Why this pastor is opposed to publicly funded religious charter schools

Last week, my state decided to approve the first publicly funded religious charter school with a split vote by the Oklahoma Statewide Virtual Charter School Board.

“Oklahomans support religious liberty for all and support an increasingly innovative educational system that expands choice,” [Oklahoma Gov. Kevin] Stitt said in a statement. “Today, with the nation watching, our state showed that we will not stand for religious discrimination.”

https://www.politico.com/news/2023/06/05/oklahoma-approves-public-religious-charter-school-00100269

One would think that, as an ordained pastor, I would be in favor of something like this.

I am not.

My primary objections maybe aren’t ones you’ve heard before. It’s not about “religious liberty” (which Gov. Stitt invoked). It’s not that the pilgrims who came to the United States were seeking a place where they could actually be free from the church and the state being intertwined. And it’s not that I have some utopian ideal that the best way for people of different faiths to get along is to make sure our public spaces are free of any kind of intrusion of one faith upon another.

Nope. My objections, you’ll be interested to learn, are all about religious superiority. Specifically, I think my version of religion is better than others.

WHAT?

Let me back up.

As an ordained pastor in the Presbyterian Church, I do not believe that my religious faith has a monopoly on the truth about God’s love. My faith says God is bigger and more compassionate than anything you or I can imagine. It is not hard for me to conceive that God’s Spirit moves where it will, and in various times and places it has inspired people to live in such a way that they exhibit the qualities of what Christians call the Fruit of the Spirit.

But religion and faith are two different things.

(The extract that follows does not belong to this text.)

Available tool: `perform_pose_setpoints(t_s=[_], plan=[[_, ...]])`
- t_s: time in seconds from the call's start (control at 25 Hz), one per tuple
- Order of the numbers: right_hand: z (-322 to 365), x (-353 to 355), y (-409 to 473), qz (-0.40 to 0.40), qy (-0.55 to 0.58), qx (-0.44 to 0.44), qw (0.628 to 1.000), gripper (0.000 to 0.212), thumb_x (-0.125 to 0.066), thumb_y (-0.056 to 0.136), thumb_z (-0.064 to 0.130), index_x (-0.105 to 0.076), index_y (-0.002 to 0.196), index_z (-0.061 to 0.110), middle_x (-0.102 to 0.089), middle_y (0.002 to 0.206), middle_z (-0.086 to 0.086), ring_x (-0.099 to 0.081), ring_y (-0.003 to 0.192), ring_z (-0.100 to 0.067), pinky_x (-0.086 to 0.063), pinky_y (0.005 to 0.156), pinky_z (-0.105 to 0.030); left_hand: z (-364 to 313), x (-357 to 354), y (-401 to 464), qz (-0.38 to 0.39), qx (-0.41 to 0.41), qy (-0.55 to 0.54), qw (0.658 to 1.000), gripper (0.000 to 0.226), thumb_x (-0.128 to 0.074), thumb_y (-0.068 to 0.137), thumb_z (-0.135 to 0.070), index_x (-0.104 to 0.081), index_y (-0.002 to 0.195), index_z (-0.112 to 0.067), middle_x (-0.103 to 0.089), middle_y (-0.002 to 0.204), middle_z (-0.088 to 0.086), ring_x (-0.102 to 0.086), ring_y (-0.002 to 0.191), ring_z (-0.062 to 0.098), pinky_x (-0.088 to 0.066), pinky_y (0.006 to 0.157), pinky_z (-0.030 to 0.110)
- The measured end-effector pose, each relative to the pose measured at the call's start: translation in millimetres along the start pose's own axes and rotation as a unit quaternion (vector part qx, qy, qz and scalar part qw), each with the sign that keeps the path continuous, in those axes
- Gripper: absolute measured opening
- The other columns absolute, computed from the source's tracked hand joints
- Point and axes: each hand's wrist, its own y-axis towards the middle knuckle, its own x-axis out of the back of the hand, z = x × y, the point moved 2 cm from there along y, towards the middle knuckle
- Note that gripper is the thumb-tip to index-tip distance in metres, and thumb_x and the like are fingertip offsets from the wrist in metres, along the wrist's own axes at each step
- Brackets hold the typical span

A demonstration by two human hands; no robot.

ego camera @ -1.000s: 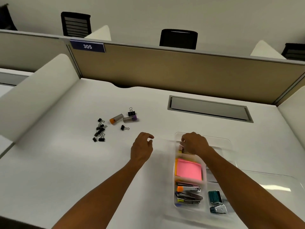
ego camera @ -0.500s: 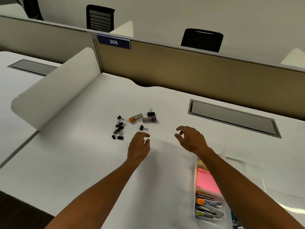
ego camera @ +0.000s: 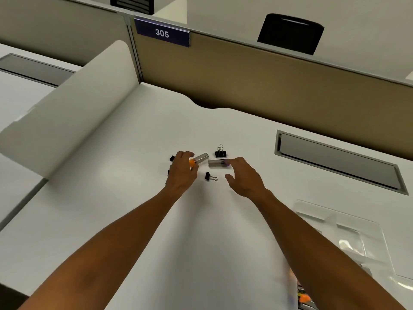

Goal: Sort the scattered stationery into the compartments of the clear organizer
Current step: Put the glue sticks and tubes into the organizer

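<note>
Stationery lies scattered toward the far middle of the white desk point(ego camera: 111, 209): two small silver tubes end to end, one with an orange cap point(ego camera: 200, 158) and one with a purple cap point(ego camera: 217, 162), a black binder clip point(ego camera: 220, 152) standing just behind them, and a smaller binder clip point(ego camera: 210, 176) lying on its side just in front. The left hand point(ego camera: 182, 173) curls over the orange-capped end, fingers bent round it (whether they actually pinch the cap is hard to tell), and it hides most of a cluster of further black clips point(ego camera: 172, 158) at its far side. The right hand point(ego camera: 244, 177) hovers with fingers loosely spread, holding nothing, its fingertips at the purple cap. Clear organizer point(ego camera: 348, 238) sits well apart at the lower right, beside the right forearm, with blurred colourful items in a near compartment. A beige partition bears a plate reading 305 point(ego camera: 162, 33).
</note>
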Motion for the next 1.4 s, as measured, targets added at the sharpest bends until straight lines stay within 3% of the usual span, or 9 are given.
perform_pose_setpoints(t_s=[0.2, 0.4, 0.6, 0.76, 0.88, 1.16, 1.28, 1.4], plan=[[16.9, -11.8, 37.0, 0.029, -0.036, -0.011, 0.999, 0.058, -0.058, 0.090, 0.020, -0.041, 0.144, 0.028, -0.036, 0.147, 0.000, -0.045, 0.123, -0.027, -0.049, 0.086, -0.041, 4.4, -10.9, 28.6, 0.025, 0.007, 0.076, 0.997, 0.042, -0.066, 0.086, -0.022, -0.055, 0.126, -0.015, -0.055, 0.126, 0.005, -0.055, 0.110, 0.025, -0.038, 0.096, 0.039], [13.9, -28.8, 51.8, 0.068, -0.103, -0.019, 0.992, 0.061, -0.061, 0.089, 0.017, -0.041, 0.145, 0.029, -0.036, 0.150, -0.002, -0.044, 0.125, -0.031, -0.049, 0.087, -0.044, 7.4, -20.7, 44.0, 0.081, -0.020, 0.073, 0.994, 0.041, -0.067, 0.086, -0.015, -0.056, 0.124, -0.007, -0.056, 0.125, 0.013, -0.060, 0.101, 0.031, -0.046, 0.089, 0.041], [6.7, -39.3, 45.3, 0.043, -0.086, -0.031, 0.995, 0.045, -0.059, 0.090, 0.015, -0.052, 0.134, 0.026, -0.054, 0.124, -0.002, -0.051, 0.112, -0.026, -0.047, 0.076, -0.037, 12.1, -26.0, 46.9, 0.144, -0.054, 0.153, 0.976, 0.026, -0.060, 0.083, -0.003, -0.061, 0.109, -0.008, -0.061, 0.102, 0.011, -0.058, 0.095, 0.032, -0.045, 0.079, 0.041], [0.7, -31.2, 28.5, 0.017, 0.048, -0.083, 0.995, 0.043, -0.063, 0.088, 0.027, -0.053, 0.130, 0.022, -0.060, 0.115, -0.002, -0.057, 0.103, -0.022, -0.048, 0.082, -0.036, 5.0, -22.7, 38.4, 0.108, -0.079, 0.128, 0.983, 0.024, -0.053, 0.080, 0.006, -0.062, 0.098, -0.005, -0.061, 0.091, 0.012, -0.056, 0.085, 0.031, -0.044, 0.071, 0.041], [-4.4, -10.9, 13.5, -0.053, 0.169, -0.108, 0.978, 0.033, -0.067, 0.084, 0.023, -0.060, 0.116, 0.020, -0.061, 0.104, -0.001, -0.057, 0.088, -0.018, -0.046, 0.075, -0.028, -13.2, -12.6, 30.0, 0.074, -0.084, 0.079, 0.991, 0.018, -0.054, 0.084, 0.003, -0.063, 0.098, -0.004, -0.060, 0.089, 0.014, -0.055, 0.082, 0.030, -0.043, 0.070, 0.040], [-28.9, 51.1, -49.8, -0.185, 0.298, -0.112, 0.930, 0.030, -0.073, 0.085, 0.026, -0.063, 0.113, 0.024, -0.060, 0.099, 0.007, -0.059, 0.080, -0.007, -0.044, 0.063, -0.009, -69.1, 13.4, -4.9, 0.017, -0.115, -0.017, 0.993, 0.019, -0.064, 0.085, -0.003, -0.067, 0.103, -0.008, -0.064, 0.099, 0.009, -0.058, 0.088, 0.021, -0.041, 0.076, 0.024], [-49.2, 70.8, -76.2, -0.209, 0.320, -0.132, 0.914, 0.024, -0.072, 0.086, 0.027, -0.065, 0.108, 0.022, -0.062, 0.092, 0.006, -0.058, 0.074, -0.009, -0.045, 0.059, -0.012, -90.4, 15.4, -22.5, 0.004, -0.087, -0.076, 0.993, 0.018, -0.067, 0.086, -0.013, -0.069, 0.103, -0.010, -0.069, 0.099, 0.005, -0.062, 0.084, 0.017, -0.048, 0.073, 0.024], [-71.6, 83.0, -105.5, -0.221, 0.354, -0.152, 0.896, 0.016, -0.068, 0.087, 0.026, -0.066, 0.102, 0.019, -0.066, 0.090, -0.006, -0.062, 0.080, -0.022, -0.058, 0.070, -0.036, -113.4, 8.6, -46.9, 0.014, -0.067, -0.138, 0.988, 0.010, -0.060, 0.091, -0.018, -0.069, 0.095, -0.013, -0.069, 0.085, 0.004, -0.066, 0.073, 0.023, -0.055, 0.064, 0.034]])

Logically, if we have to open public funding to religious organizations, we have to open to all religious organizations. That means we will, necessarily, have to fund organizations which I believe are fundamentally detrimental to the world. 

Religion is a loose category and can mean a lot of things. I think a fair way of defining “religion” is:

A system of beliefs, practices, and values relating to the cosmos and supernatural.

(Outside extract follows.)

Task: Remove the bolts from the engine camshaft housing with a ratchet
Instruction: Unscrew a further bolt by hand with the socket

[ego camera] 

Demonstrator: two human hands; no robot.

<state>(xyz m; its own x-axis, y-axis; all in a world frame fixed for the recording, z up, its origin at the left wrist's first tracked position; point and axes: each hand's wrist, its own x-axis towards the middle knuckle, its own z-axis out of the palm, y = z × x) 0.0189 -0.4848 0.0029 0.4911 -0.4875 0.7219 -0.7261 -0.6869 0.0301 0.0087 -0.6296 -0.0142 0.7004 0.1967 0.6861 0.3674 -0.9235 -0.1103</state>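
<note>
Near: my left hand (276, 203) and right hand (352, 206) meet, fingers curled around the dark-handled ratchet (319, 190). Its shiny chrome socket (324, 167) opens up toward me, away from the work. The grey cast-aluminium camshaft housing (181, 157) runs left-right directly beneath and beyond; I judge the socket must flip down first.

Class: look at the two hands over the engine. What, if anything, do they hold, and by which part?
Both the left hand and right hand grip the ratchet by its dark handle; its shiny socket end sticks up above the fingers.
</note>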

I can imagine the existence of religious groups that I find absolutely offensive, but meet the criteria of a religion. (Actually, I don’t have to imagine it. I could name some if pressed.)

Some may say “Well, then, we’ll just draw a line and decide which religions get funding and which don’t.” But who’s going to make that decision? Who becomes the authority to decide what religions are worth our public investment and what religions are not? At that point the adjudication of religious impulses and expressions is lodged with some entity other than members of the various religions themselves.

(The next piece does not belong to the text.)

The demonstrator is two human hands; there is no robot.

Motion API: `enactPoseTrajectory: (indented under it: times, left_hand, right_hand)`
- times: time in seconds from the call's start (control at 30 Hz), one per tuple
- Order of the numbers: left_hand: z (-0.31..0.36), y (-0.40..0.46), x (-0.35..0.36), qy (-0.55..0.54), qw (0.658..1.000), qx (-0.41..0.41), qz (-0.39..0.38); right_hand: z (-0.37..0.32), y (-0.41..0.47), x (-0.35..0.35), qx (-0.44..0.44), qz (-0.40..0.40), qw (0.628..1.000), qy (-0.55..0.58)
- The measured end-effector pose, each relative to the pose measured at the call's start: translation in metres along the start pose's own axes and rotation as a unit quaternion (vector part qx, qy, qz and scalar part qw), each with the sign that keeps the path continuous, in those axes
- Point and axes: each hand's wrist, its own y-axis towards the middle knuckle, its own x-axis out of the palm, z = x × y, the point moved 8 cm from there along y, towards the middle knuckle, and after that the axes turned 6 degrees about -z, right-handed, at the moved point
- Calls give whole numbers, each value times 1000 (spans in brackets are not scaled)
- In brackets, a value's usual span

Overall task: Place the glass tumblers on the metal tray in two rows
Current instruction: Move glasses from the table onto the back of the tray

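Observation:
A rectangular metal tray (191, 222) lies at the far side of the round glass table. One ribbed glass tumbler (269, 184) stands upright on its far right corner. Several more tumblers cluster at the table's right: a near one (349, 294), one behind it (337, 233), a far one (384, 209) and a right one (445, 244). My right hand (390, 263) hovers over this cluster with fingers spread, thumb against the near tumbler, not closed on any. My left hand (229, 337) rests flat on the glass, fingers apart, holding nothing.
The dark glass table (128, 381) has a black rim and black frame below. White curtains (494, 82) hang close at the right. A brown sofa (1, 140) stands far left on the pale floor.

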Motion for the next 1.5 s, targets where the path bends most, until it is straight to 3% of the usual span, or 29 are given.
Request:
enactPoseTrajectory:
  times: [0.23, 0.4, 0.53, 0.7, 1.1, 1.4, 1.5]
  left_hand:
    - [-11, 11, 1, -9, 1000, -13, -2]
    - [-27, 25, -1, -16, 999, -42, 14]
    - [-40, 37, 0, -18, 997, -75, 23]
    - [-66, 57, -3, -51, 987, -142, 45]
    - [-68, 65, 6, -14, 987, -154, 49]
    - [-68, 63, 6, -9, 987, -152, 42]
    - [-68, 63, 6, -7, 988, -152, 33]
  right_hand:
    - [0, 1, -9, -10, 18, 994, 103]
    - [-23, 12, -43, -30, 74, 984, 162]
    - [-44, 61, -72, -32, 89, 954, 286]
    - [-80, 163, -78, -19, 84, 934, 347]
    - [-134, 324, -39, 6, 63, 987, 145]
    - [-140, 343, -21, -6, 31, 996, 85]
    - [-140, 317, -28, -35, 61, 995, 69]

As an ordained Presbyterian pastor, I cannot – in any way – support that.

First, I cannot in good conscience agree to financially support religious groups I believe are harmful and detrimental to the world. In the church I serve, we say that all people are “Always Already Loved by God.” We believe there are no exceptions to that truth. And, yet, there are Christian churches right now working to deny the dignity and worth of LGBTQ+ people, women, and people of color, and people of other faiths.

My Christian faith will not allow me to support the work of those churches.

Secondly, if we, the American people, have to decide which religions are worthy of receiving public tax payer funds, it makes logical sense that the government be given the responsibility to make those decisions.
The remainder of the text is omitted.